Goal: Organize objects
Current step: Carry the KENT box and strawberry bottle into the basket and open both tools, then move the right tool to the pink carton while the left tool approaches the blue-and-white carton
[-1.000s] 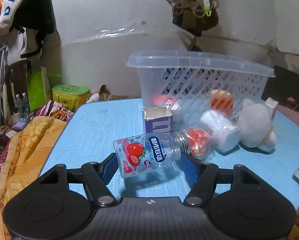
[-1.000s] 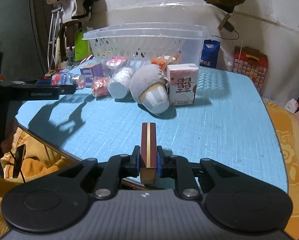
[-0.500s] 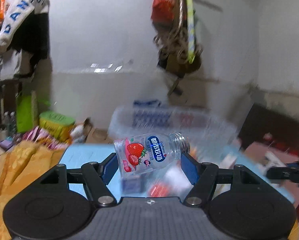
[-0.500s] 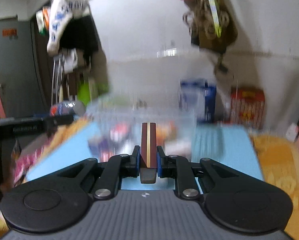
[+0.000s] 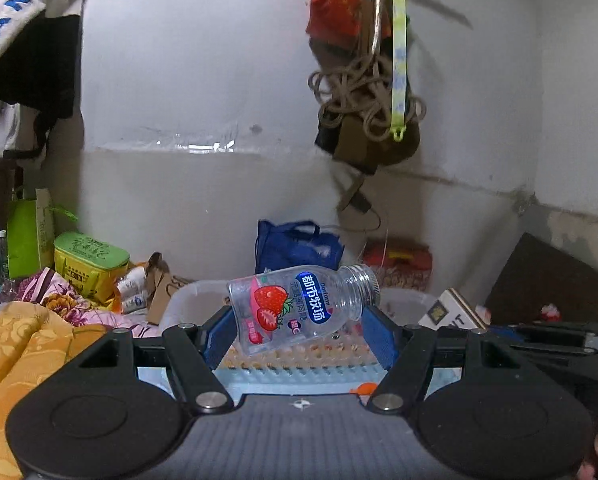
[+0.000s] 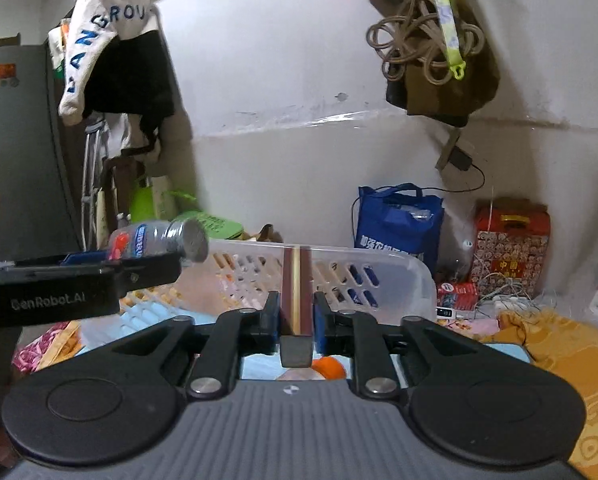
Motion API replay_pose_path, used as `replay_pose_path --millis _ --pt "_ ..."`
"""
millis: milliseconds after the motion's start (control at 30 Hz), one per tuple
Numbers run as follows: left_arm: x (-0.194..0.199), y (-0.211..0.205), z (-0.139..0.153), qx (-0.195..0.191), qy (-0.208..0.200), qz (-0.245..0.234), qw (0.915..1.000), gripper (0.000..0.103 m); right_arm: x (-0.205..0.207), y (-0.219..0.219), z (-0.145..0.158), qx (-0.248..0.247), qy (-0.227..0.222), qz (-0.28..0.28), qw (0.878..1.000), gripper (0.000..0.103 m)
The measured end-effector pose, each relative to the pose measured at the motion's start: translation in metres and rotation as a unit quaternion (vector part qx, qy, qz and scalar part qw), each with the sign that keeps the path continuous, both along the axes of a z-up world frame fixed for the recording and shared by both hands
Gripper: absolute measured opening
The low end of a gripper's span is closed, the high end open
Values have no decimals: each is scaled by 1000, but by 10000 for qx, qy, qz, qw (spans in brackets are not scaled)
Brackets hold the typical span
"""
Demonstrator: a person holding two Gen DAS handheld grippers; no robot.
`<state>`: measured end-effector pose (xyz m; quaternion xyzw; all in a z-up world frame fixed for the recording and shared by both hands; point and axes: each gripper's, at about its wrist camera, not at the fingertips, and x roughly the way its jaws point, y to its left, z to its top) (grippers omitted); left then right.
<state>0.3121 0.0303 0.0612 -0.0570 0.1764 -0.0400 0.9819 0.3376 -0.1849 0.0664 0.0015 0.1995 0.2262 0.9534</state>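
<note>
My left gripper [image 5: 299, 316] is shut on a clear plastic bottle [image 5: 303, 306] with a strawberry label. The bottle lies sideways, neck to the right, above the clear plastic basket [image 5: 187, 300]. My right gripper [image 6: 296, 312] has a slim dark-red box with a gold stripe [image 6: 296, 284] upright between its pads; the jaws are opening, and the pads still look in contact with the box. It hovers over the basket [image 6: 399, 276]. The left gripper [image 6: 151, 270] and bottle [image 6: 159, 240] show at the left of the right wrist view. The right gripper [image 5: 499, 330] and box [image 5: 455, 312] show in the left wrist view.
Behind the basket stand a blue bag [image 6: 399, 220] and a red carton [image 6: 511, 240]. A yellow-green box [image 5: 91, 264] and an orange blanket [image 5: 27, 344] lie to the left. A bag with rope [image 5: 367, 120] hangs from the wall. Something orange [image 6: 329, 366] lies below my right gripper.
Both grippers rose from the blue table and moved forward over the basket, carrying the bottle and the slim box. The items on the table have dropped out of view.
</note>
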Motion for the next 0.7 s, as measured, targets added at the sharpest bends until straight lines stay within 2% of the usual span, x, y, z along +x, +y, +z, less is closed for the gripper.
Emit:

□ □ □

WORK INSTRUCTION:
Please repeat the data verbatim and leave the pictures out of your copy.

RESPONSE:
Goal: Organize objects
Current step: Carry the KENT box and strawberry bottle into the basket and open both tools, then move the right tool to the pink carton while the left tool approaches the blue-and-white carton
[-1.000s] 
[-1.000s] 
[-0.500s] 
[-0.500s] 
[+0.000s] 
[+0.000s] 
Motion API replay_pose_path, used as `replay_pose_path --millis _ --pt "_ ..."`
"""
millis: milliseconds after the motion's start (control at 30 Hz), one per tuple
Numbers run as follows: left_arm: x (-0.194..0.199), y (-0.211..0.205), z (-0.139..0.153), qx (-0.195..0.191), qy (-0.208..0.200), qz (-0.245..0.234), qw (0.915..1.000), gripper (0.000..0.103 m); right_arm: x (-0.205..0.207), y (-0.219..0.219), z (-0.145..0.158), qx (-0.248..0.247), qy (-0.227..0.222), qz (-0.28..0.28), qw (0.878..1.000), gripper (0.000..0.103 m)
The measured end-effector pose, each relative to the pose measured at the motion's start: translation in metres and rotation as a unit quaternion (vector part qx, qy, qz and scalar part qw), each with the sign that keeps the path continuous, both along the axes of a z-up world frame fixed for the recording and shared by both hands
Gripper: absolute measured opening
The low end of a gripper's span is closed, the high end open
Values have no decimals: each is scaled by 1000, but by 10000 for qx, qy, qz, qw (spans in brackets are not scaled)
Brackets hold the typical span
"""
Demonstrator: a person holding two Gen DAS handheld grippers; no robot.
`<state>`: measured end-effector pose (xyz m; quaternion xyzw; all in a z-up world frame fixed for the recording and shared by both hands; point and axes: each gripper's, at about its wrist camera, not at the fingertips, and x roughly the way its jaws point, y to its left, z to its top) (grippers omitted); left then right.
<state>0.3121 0.0303 0.0612 -0.0570 0.1764 -0.0400 0.9819 0.3376 -0.1849 0.0664 0.0015 0.1995 0.2262 0.9534</state>
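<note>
My left gripper [image 5: 299, 316] is shut on a clear plastic bottle [image 5: 303, 306] with a strawberry label. The bottle lies sideways, neck to the right, above the clear plastic basket [image 5: 187, 300]. My right gripper [image 6: 296, 312] has a slim dark-red box with a gold stripe [image 6: 296, 284] upright between its pads; the jaws are opening, and the pads still look in contact with the box. It hovers over the basket [image 6: 399, 276]. The left gripper [image 6: 151, 270] and bottle [image 6: 159, 240] show at the left of the right wrist view. The right gripper [image 5: 499, 330] and box [image 5: 455, 312] show in the left wrist view.
Behind the basket stand a blue bag [image 6: 399, 220] and a red carton [image 6: 511, 240]. A yellow-green box [image 5: 91, 264] and an orange blanket [image 5: 27, 344] lie to the left. A bag with rope [image 5: 367, 120] hangs from the wall. Something orange [image 6: 329, 366] lies below my right gripper.
Both grippers rose from the blue table and moved forward over the basket, carrying the bottle and the slim box. The items on the table have dropped out of view.
</note>
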Motion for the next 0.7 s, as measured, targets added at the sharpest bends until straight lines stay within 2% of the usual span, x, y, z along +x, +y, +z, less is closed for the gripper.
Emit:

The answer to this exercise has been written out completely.